Extracted data entries ::
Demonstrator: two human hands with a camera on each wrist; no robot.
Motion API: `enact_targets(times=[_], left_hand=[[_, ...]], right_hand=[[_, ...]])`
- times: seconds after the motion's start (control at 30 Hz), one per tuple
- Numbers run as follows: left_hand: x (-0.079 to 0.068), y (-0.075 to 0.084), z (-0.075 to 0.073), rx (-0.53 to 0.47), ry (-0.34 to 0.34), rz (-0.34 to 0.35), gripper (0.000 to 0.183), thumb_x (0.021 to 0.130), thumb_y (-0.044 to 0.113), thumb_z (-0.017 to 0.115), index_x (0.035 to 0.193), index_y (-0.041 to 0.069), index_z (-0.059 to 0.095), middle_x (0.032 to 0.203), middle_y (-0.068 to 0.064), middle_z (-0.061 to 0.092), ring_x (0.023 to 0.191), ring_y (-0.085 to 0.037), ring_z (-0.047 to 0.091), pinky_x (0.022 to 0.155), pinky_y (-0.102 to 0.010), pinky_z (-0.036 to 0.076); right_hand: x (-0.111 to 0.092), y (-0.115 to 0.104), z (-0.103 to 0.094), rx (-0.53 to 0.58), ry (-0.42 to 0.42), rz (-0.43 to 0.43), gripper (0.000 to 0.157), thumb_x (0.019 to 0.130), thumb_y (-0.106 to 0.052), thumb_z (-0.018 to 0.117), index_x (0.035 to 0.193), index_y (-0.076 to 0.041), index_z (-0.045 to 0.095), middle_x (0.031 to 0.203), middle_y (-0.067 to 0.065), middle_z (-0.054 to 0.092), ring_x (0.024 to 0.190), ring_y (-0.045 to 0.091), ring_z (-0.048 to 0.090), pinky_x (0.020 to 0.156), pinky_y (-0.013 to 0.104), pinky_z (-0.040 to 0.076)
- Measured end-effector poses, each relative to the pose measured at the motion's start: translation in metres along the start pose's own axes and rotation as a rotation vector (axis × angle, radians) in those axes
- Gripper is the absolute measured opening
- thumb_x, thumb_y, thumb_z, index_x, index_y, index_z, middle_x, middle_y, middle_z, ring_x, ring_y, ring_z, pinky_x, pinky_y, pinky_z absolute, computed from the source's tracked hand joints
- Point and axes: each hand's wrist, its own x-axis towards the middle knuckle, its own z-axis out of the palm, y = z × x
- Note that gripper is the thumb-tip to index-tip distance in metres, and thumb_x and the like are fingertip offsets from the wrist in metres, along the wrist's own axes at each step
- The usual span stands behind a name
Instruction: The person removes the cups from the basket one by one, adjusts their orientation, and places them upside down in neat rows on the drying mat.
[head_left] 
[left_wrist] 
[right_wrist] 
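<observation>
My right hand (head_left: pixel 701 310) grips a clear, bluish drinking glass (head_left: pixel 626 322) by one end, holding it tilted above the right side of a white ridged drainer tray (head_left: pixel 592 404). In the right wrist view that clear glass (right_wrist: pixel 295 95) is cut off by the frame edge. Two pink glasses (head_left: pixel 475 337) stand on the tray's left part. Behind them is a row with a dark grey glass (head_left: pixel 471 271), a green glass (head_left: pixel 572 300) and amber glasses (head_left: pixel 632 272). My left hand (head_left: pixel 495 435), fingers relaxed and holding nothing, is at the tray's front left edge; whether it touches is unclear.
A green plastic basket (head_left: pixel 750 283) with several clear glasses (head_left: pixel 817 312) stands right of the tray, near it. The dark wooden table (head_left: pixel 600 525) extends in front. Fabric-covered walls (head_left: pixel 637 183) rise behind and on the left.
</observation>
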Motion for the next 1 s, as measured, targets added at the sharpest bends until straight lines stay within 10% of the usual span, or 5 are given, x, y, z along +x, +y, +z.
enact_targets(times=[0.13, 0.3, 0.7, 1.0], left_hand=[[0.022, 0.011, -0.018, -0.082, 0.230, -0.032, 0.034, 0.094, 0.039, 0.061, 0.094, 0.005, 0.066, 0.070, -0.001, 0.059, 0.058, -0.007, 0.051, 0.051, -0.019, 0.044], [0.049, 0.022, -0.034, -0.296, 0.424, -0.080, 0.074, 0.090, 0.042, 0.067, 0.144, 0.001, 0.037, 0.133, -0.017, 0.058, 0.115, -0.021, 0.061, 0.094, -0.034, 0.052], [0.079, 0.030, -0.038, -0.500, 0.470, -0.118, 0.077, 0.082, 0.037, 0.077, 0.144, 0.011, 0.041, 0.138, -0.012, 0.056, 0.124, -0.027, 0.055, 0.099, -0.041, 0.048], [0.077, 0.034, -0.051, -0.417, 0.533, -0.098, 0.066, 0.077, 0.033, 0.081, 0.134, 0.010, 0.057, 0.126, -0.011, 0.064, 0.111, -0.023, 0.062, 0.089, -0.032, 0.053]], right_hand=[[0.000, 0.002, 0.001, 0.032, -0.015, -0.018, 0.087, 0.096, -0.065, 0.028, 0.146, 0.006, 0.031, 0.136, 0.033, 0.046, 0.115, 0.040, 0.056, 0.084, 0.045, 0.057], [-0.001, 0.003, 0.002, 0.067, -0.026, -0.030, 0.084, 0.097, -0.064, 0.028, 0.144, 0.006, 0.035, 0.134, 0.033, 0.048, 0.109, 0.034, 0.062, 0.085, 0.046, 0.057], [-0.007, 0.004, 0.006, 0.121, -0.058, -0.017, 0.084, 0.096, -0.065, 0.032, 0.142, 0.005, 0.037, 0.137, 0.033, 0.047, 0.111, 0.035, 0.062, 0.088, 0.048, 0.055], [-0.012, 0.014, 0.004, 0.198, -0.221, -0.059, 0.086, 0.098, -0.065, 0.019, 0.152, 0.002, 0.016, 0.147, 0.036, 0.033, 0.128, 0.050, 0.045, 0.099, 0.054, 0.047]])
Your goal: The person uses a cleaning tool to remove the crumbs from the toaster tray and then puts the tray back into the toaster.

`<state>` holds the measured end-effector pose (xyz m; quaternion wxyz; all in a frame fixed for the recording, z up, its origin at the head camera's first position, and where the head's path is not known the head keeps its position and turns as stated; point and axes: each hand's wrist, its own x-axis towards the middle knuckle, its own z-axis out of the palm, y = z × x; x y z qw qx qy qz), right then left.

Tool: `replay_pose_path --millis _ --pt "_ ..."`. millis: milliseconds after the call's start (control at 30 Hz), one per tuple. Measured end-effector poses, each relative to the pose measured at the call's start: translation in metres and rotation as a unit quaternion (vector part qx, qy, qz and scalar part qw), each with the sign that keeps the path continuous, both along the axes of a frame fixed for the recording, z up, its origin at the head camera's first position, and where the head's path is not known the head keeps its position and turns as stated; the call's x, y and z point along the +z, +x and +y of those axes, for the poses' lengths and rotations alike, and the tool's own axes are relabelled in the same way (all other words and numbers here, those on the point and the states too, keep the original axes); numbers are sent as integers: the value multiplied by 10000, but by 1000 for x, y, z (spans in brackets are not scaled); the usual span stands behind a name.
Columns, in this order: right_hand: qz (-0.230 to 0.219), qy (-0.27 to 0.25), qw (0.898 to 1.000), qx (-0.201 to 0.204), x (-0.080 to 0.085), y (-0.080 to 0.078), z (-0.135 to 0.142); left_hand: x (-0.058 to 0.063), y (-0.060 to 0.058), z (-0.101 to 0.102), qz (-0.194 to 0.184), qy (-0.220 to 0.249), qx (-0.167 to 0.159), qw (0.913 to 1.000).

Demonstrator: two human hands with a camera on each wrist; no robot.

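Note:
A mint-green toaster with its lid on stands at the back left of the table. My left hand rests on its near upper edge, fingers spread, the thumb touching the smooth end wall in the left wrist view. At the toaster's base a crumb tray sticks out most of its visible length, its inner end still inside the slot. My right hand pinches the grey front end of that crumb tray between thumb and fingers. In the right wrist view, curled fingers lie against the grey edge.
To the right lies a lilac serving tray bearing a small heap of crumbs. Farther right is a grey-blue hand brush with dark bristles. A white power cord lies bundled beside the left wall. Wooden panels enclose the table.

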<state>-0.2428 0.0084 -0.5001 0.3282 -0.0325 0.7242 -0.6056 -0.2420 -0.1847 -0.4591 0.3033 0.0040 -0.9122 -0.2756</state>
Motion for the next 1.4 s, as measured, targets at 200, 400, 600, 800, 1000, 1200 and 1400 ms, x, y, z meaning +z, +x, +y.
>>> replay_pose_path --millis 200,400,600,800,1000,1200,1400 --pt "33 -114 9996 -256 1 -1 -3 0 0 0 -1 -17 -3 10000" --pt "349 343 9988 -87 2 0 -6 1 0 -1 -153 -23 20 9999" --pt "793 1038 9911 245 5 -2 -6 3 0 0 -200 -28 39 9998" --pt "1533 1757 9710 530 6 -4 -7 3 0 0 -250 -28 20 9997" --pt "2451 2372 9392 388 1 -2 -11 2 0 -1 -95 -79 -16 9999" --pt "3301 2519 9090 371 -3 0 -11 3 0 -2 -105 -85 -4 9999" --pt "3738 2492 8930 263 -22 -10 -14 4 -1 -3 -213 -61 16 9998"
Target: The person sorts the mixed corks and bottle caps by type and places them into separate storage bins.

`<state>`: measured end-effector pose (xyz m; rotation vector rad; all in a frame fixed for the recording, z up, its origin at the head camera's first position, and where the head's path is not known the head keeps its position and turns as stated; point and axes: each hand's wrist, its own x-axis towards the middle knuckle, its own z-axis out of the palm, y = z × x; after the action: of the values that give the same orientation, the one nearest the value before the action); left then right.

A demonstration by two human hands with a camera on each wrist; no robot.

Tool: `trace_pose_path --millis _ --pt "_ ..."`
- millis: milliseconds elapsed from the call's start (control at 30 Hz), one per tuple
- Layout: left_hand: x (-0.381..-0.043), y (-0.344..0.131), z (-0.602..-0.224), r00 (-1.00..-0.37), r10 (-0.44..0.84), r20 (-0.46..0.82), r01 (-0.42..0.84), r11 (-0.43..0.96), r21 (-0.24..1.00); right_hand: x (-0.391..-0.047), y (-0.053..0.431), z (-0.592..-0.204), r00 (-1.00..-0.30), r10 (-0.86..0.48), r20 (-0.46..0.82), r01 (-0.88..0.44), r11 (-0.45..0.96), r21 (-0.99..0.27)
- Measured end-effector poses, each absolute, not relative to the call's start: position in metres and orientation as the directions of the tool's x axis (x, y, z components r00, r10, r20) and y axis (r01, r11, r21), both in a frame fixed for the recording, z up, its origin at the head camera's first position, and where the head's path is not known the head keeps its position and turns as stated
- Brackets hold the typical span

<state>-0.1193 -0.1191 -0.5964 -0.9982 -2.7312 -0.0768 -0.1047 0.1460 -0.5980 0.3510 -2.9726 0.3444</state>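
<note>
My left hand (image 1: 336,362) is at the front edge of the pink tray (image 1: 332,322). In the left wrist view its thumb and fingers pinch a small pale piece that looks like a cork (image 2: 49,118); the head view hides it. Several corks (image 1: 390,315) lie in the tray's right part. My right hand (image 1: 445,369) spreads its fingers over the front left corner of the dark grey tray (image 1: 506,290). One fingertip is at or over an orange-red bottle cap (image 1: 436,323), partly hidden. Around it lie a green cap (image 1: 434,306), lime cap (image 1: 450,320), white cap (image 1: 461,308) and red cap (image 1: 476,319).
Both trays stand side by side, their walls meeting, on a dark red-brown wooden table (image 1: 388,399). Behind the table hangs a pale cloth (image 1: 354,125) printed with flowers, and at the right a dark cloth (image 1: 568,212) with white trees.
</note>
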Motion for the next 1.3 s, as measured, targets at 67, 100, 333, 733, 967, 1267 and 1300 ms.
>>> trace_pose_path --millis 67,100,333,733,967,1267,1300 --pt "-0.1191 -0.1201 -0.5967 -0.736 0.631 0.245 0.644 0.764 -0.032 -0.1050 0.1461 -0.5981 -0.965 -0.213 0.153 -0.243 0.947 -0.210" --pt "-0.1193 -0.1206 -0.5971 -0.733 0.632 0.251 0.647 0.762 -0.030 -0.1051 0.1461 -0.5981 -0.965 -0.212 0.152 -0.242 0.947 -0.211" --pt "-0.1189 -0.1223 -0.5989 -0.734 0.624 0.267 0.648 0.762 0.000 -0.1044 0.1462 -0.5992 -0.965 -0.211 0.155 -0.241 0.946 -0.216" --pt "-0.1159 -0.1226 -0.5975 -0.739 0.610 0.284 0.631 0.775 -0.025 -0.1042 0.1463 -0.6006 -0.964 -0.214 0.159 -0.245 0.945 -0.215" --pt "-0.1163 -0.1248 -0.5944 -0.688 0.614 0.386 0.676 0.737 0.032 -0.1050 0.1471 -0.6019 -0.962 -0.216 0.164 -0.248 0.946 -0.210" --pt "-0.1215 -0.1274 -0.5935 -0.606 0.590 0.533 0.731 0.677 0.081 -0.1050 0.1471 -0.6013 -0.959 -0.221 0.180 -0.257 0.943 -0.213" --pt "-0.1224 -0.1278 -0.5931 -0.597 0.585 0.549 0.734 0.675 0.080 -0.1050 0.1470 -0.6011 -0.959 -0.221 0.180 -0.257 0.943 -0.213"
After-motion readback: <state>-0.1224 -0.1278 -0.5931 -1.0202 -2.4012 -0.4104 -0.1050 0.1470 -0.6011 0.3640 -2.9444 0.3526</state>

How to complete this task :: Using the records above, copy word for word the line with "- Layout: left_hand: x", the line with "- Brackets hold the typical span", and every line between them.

Result of this task ::
- Layout: left_hand: x (-0.381..-0.043), y (-0.344..0.131), z (-0.602..-0.224), r00 (-1.00..-0.37), r10 (-0.44..0.84), r20 (-0.46..0.82), r01 (-0.42..0.84), r11 (-0.43..0.96), r21 (-0.24..1.00); right_hand: x (-0.391..-0.047), y (-0.053..0.431), z (-0.592..-0.204), r00 (-1.00..-0.30), r10 (-0.86..0.48), r20 (-0.46..0.82), r01 (-0.88..0.44), r11 (-0.45..0.96), r21 (-0.99..0.27)
- Measured end-effector poses, each absolute, not relative to the call's start: position in metres and orientation as the directions of the tool's x axis (x, y, z components r00, r10, r20) and y axis (r01, r11, r21), both in a frame fixed for the recording, z up, its origin at the head camera's first position, and where the head's path is not known the head keeps its position and turns as stated
- Brackets hold the typical span

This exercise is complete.